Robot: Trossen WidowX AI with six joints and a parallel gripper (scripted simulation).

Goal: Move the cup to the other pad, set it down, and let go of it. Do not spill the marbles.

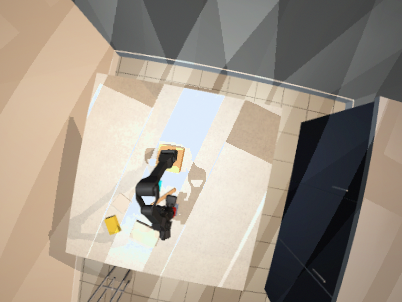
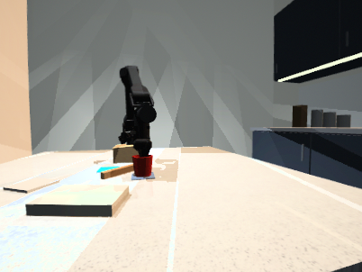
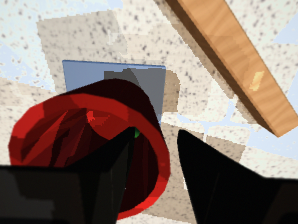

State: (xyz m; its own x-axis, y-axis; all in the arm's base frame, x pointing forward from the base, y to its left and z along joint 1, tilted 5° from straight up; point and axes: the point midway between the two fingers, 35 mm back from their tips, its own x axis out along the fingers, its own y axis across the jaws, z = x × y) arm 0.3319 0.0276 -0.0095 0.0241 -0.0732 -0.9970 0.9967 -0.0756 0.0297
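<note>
The red cup [image 1: 174, 211] [image 2: 142, 166] [image 3: 163, 165] stands upright on a small blue pad [image 2: 149, 177] [image 3: 80, 75]. In the wrist view a bit of a green marble [image 3: 136, 133] shows inside the cup beside a fingertip; the rest of the contents is hidden. My gripper [image 2: 142, 154] [image 3: 156, 134] is partly open, low at the cup's rim. In the wrist view one finger overlaps the cup's mouth and the other is outside its right side; I cannot tell whether either touches the wall. A flat cyan piece [image 1: 159, 184] [image 2: 107, 169] lies behind the wooden bar; I cannot tell whether it is the other pad.
A wooden bar [image 1: 170, 194] [image 2: 117, 171] [image 3: 240, 55] lies close beside the cup. A pale slab [image 1: 145, 235] [image 2: 81, 194], a thin board [image 1: 120, 203] [image 2: 31, 185], a yellow block [image 1: 112, 225] and a wooden box [image 1: 179, 162] [image 2: 122, 155] are also on the table.
</note>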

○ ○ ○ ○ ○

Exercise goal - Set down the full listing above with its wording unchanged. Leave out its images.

Solution for this task -
Robot: Trossen WidowX AI with six joints and a parallel gripper (scripted simulation).

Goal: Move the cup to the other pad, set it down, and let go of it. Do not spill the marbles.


State: (xyz m; its own x-axis, y-axis; all in the arm's base frame, x pointing forward from the base, y to its left and z along joint 1, tilted 5° from straight up; point and axes: the point midway between the two fingers, 35 mm back from their tips, its own x axis out along the fingers, its own y axis across the jaws, z = x × y) arm 0.3319 0.0276 -0.0095 0.0241 -0.0732 -0.9970 0.9967 -0.0756 0.0297
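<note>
The red cup [image 1: 174, 211] [image 2: 142, 166] [image 3: 163, 165] stands upright on a small blue pad [image 2: 149, 177] [image 3: 80, 75]. In the wrist view a bit of a green marble [image 3: 136, 133] shows inside the cup beside a fingertip; the rest of the contents is hidden. My gripper [image 2: 142, 154] [image 3: 156, 134] is partly open, low at the cup's rim. In the wrist view one finger overlaps the cup's mouth and the other is outside its right side; I cannot tell whether either touches the wall. A flat cyan piece [image 1: 159, 184] [image 2: 107, 169] lies behind the wooden bar; I cannot tell whether it is the other pad.
A wooden bar [image 1: 170, 194] [image 2: 117, 171] [image 3: 240, 55] lies close beside the cup. A pale slab [image 1: 145, 235] [image 2: 81, 194], a thin board [image 1: 120, 203] [image 2: 31, 185], a yellow block [image 1: 112, 225] and a wooden box [image 1: 179, 162] [image 2: 122, 155] are also on the table.
</note>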

This output requires nothing more.